SONATAnotes

Sonata Notes: Surviving the “Great Shift Change”

Two technicians wearing hard hats review data on tablet

A friend of mine worked for a European electrical infrastructure company.  Some of the equipment they produced was the size of a small building, and cost a fortune to transport overseas.  This led the company to reopen an old U.S. plant which used to make some of the same products back in the 1970s.  But there was a huge catch: only 2 of the original engineers from the plant were alive and available to help the company’s team bring the facility back online.

The above is an extreme example of the “great crew change” that manufacturers of complex equipment are facing post-COVID, with two experienced workers leaving for every new worker coming in.  After a decade of unheeded warnings, many companies are caught between mass Baby Boomer attrition, a shortage of Gen Xers, and skill gaps among millennial and Gen Z workers.

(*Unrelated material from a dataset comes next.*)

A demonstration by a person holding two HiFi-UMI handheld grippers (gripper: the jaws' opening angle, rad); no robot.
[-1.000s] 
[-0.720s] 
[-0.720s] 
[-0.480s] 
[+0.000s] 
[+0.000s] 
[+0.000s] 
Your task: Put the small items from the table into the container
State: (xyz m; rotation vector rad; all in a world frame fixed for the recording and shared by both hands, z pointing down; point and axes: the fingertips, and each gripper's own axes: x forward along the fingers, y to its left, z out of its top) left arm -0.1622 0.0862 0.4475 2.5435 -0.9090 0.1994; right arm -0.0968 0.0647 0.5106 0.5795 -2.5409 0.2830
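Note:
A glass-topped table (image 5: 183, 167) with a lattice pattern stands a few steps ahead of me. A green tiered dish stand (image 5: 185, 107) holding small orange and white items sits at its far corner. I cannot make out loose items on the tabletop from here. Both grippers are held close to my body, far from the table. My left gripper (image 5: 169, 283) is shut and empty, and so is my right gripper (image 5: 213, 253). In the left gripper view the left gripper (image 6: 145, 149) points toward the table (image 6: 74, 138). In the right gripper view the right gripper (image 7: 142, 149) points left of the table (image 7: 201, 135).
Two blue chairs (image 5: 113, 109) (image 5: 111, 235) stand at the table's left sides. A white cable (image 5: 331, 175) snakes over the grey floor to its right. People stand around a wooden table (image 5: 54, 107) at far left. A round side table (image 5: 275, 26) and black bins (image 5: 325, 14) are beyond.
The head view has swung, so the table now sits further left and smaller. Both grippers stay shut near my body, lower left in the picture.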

Unfortunately, most equipment manufacturers are struggling to find solutions:

  • Many have incentivized aging engineers and technicians to stay on a little longer, or continue working as consultants. However, absent effective coaching and mentoring programs to encourage skills transfer and a well-defined knowledge capture and management strategy to document the expertise of outgoing workers, this is merely a short-term stopgap.

  • Some companies have started hiring non-traditional candidates: for example, retraining residential handymen or automotive technicians to install industrial equipment. But while this can bring in more candidates, these candidates require more training, at a time when there are fewer experienced technicians available to train them.

  • Finally, retaining young engineers and technicians is even harder than hiring them. Gen Z workers with engineering degrees are extremely sought-after, and the current generation has no memory of a time when most workers didn’t switch jobs every 3 or 4 years. As a result, a survey found 70% of younger workers have seriously contemplated leaving their current employer for a better offer.

Most forecasts predict the labor supply will return to equilibrium sometime around 2027 or 2028. In the meantime, do equipment manufacturers have to resign themselves to endless shortages, growing service backlogs, reduced profits, and lower quality? Or is there a better way to address the labor/skills gap right now?

A few steps companies can take include:

  • Formalize knowledge capture and transfer. Most companies have a small handful of experienced technicians who know everything about their products, but no formal plan or process to capture those technicians’ knowledge in a form that can be shared and preserved.  The solution could be as simple as offering a bonus for producing smartphone videos of common tasks on site, or hiring a technical writer to interview key staff and document what they know in an online knowledge base.

  • Modernize your approach to training. Informally “showing people the ropes” might work if you have a very small team and plenty of time to bring new hires up to speed. However, if you need to close significant skill gaps quickly and consistently, a more formal training program is essential.  While it doesn’t have to be a full-blown degree/apprenticeship type program, it’s important to make sure everyone receives a consistent onboarding experience, versus having new hires shadow random team members with no specific plan.

  • Digitize everything. In an age when you can find a video on how to install or repair just about any simple appliance on YouTube, capital equipment and infrastructure companies should be able to provide comparable digital resources to staff in the field, on demand. That said, building up a library of digital content and working out an efficient delivery system is an investment.

  • Your products and/or service approach are unique, to a point where someone with general experience couldn’t simply step in and immediately perform to your standards.

  • You want to prevent competitors from reverse engineering your products or discovering your trade secrets.

While companies who did not prepare for the current workforce crisis cannot expect to solve their labor problems immediately, the above strategies are a good start for accelerating your recovery time from the current workforce crisis.